[Opening Raw data section]

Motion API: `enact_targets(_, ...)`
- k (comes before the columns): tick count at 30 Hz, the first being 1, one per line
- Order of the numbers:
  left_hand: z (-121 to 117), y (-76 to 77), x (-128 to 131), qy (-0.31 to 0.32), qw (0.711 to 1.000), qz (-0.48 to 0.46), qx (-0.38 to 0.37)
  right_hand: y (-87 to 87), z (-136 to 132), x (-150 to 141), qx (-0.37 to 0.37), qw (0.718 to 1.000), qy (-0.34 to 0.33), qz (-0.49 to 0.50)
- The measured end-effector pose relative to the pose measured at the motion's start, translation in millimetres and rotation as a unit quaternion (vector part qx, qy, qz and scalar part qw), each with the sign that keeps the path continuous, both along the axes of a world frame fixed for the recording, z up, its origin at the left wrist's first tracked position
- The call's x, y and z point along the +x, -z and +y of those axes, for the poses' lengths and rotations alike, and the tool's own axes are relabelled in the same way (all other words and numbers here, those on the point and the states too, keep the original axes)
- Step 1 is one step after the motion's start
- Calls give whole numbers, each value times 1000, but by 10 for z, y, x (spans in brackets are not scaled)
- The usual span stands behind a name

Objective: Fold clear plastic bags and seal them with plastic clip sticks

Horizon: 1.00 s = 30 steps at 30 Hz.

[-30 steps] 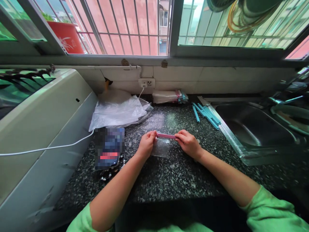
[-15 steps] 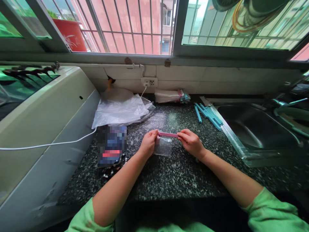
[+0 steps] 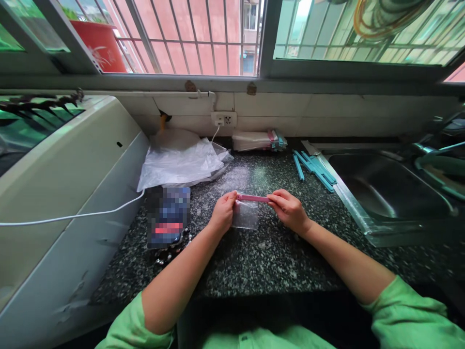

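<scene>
Both hands hold a small clear plastic bag [image 3: 245, 214] with a pink strip [image 3: 253, 198] along its top edge, just above the black speckled counter [image 3: 254, 261]. My left hand [image 3: 223, 212] pinches the strip's left end with closed fingers. My right hand [image 3: 289, 210] pinches its right end the same way. The bag hangs down between the two hands.
Several blue strips [image 3: 313, 169] lie by the steel sink [image 3: 385, 189] at right. A stack of small bags [image 3: 258, 141] rests against the wall. A crumpled clear plastic sheet [image 3: 181, 162] and a phone [image 3: 167, 217] on a white cable lie at left, beside a white appliance [image 3: 61, 194].
Both hands keep their pinch on the pink strip and have barely moved; the bag hangs a little squarer. The view has shifted slightly.
</scene>
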State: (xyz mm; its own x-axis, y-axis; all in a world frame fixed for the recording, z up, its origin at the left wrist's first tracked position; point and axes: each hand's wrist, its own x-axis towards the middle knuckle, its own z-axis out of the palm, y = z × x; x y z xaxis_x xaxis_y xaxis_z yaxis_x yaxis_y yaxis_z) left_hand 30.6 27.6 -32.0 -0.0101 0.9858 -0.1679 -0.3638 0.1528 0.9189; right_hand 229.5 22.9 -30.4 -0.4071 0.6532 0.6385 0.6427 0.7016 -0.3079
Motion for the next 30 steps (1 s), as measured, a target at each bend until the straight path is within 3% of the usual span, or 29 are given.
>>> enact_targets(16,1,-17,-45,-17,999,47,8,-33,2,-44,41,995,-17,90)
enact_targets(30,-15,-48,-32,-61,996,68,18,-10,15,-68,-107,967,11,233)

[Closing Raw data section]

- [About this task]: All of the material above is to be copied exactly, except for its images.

- [Exercise output]:
Motion API: `enact_targets(_, ...)`
- k (comes before the columns): tick count at 30 Hz, the first being 1, one per line
- Order of the numbers:
  left_hand: z (-121 to 117), y (-76 to 77), x (-128 to 131), qy (-0.31 to 0.32), qw (0.711 to 1.000), qz (-0.48 to 0.46), qx (-0.38 to 0.37)
  right_hand: y (-87 to 87), z (-136 to 132), x (-150 to 141), qx (-0.37 to 0.37), qw (0.718 to 1.000), qy (-0.34 to 0.33), qz (-0.49 to 0.50)
- The measured end-effector pose relative to the pose measured at the motion's start, translation in millimetres and rotation as a unit quaternion (vector part qx, qy, qz and scalar part qw), each with the sign that keeps the path continuous, both along the axes of a world frame fixed for the recording, z up, its origin at the left wrist's first tracked position
- The call's x, y and z point along the +x, -z and +y of those axes, for the poses' lengths and rotations alike, and the tool's own axes are relabelled in the same way (all other words and numbers here, those on the point and the states too, keep the original axes)
- Step 1 is one step after the motion's start
- Calls give whole numbers, each value times 1000, but by 10 for z, y, x (spans in brackets are not scaled)
- The usual span stands behind a name

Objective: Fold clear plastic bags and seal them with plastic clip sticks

Horizon: 1.00 s = 30 steps at 30 Hz.

[-30 steps] 
[-15 steps] 
[+0 steps] 

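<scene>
Both hands hold a small clear plastic bag [image 3: 245, 214] with a pink strip [image 3: 253, 198] along its top edge, just above the black speckled counter [image 3: 254, 261]. My left hand [image 3: 223, 212] pinches the strip's left end with closed fingers. My right hand [image 3: 289, 210] pinches its right end the same way. The bag hangs down between the two hands.
Several blue strips [image 3: 313, 169] lie by the steel sink [image 3: 385, 189] at right. A stack of small bags [image 3: 258, 141] rests against the wall. A crumpled clear plastic sheet [image 3: 181, 162] and a phone [image 3: 167, 217] on a white cable lie at left, beside a white appliance [image 3: 61, 194].
Both hands keep their pinch on the pink strip and have barely moved; the bag hangs a little squarer. The view has shifted slightly.
</scene>
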State: (xyz mm; its own x-axis, y-axis; all in a world frame fixed for the recording, z up, its origin at the left wrist's first tracked position; point and axes: each hand's wrist, its own x-axis towards the middle knuckle, its own z-axis out of the palm, y = z × x; x y z xaxis_x xaxis_y xaxis_z yaxis_x yaxis_y yaxis_z) left_hand 30.6 27.6 -32.0 -0.0101 0.9858 -0.1679 -0.3638 0.1528 0.9189; right_hand 229.5 22.9 -30.4 -0.4071 0.6532 0.6385 0.6427 0.7016 -0.3079
Motion for the next 30 steps (1 s), as measured, a target at each bend until the straight path is within 3% of the usual span, or 29 are given.
>>> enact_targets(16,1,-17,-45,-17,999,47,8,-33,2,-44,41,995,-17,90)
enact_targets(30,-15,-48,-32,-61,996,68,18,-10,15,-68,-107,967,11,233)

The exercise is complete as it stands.